El Ejército de Estados Unidos destruyó una tercera embarcación frente a las costas de Ecuador en una semana, en el marco de operaciones relacionadas con la lucha contra el narcotráfico.
La situación ha generado preocupación entre pescadores, familiares y organizaciones defensoras de los derechos humanos, especialmente en la ciudad portuaria de Manta, de donde habían salido las tres embarcaciones interceptadas.
El Comando Sur estadounidense informó que una de las naves presuntamente funcionaba como una estación de abastecimiento vinculada con la organización ecuatoriana Los Choneros. Según las autoridades, sus tripulantes fueron entregados de manera segura a funcionarios ecuatorianos antes de que la embarcación fuera destruida.
Familiares de los pescadores cuestionaron la forma en que fueron seleccionados los objetivos y pidieron información sobre la situación de los tripulantes.
Hasta el momento, las autoridades no han confirmado si los pescadores enfrentarán cargos o cuánto tiempo permanecerán bajo investigación.
La organización Human Rights Watch había denunciado anteriormente que otras embarcaciones ecuatorianas fueron presuntamente atacadas por fuerzas estadounidenses entre enero y marzo, con varios desaparecidos. Washington ha negado estar involucrado en esas desapariciones.
En los operativos realizados durante esta semana no se reportaron fallecidos.

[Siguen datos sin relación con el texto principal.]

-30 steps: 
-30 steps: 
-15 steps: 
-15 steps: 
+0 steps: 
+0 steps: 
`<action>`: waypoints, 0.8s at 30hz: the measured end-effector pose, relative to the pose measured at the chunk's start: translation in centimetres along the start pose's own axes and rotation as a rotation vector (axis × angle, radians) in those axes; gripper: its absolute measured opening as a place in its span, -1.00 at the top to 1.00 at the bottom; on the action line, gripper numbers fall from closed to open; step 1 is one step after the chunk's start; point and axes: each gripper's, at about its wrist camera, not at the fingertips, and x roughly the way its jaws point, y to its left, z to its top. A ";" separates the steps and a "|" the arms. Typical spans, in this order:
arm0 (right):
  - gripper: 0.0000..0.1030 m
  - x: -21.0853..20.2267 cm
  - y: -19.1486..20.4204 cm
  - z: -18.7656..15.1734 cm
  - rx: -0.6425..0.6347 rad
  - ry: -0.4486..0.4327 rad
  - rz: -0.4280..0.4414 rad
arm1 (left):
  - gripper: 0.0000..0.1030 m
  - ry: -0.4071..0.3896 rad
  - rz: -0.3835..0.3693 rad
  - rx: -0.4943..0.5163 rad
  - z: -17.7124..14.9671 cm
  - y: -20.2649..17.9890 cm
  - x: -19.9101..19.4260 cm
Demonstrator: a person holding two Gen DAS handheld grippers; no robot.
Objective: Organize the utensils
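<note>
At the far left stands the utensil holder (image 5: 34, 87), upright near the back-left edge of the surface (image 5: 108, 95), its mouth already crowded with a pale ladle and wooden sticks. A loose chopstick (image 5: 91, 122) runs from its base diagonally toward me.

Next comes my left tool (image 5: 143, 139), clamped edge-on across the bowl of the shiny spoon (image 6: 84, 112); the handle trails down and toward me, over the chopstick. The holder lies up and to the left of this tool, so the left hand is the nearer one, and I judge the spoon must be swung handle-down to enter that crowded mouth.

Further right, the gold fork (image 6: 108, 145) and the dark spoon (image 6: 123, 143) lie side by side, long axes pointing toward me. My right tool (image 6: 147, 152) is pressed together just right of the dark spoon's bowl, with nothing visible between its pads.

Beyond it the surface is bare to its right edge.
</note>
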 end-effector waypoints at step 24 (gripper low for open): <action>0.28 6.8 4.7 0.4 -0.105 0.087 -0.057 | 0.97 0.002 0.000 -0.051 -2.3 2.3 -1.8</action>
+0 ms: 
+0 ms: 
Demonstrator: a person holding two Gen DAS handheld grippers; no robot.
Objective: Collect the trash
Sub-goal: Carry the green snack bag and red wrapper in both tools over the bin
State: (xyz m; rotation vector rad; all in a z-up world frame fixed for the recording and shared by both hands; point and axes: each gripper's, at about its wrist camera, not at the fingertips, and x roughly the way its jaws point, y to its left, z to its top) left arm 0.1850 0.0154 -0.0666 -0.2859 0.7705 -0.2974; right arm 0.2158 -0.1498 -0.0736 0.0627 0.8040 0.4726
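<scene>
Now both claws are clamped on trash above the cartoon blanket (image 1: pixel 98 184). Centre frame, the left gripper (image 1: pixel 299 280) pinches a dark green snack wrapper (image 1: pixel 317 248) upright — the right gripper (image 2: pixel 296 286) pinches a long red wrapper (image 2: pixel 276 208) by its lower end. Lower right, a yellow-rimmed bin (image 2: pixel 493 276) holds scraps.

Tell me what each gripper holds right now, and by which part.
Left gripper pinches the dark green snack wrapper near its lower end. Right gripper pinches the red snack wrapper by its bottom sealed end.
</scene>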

La situación también ha provocado temor entre pescadores de la zona, algunos de los cuales aseguran sentirse inseguros al momento de salir al mar.
Las operaciones forman parte de una cooperación más amplia entre Estados Unidos y Ecuador contra el crimen organizado. El presidente ecuatoriano Daniel Noboa mantiene una estrategia de confrontación directa contra estas organizaciones, mientras el país continúa enfrentando altos niveles de violencia.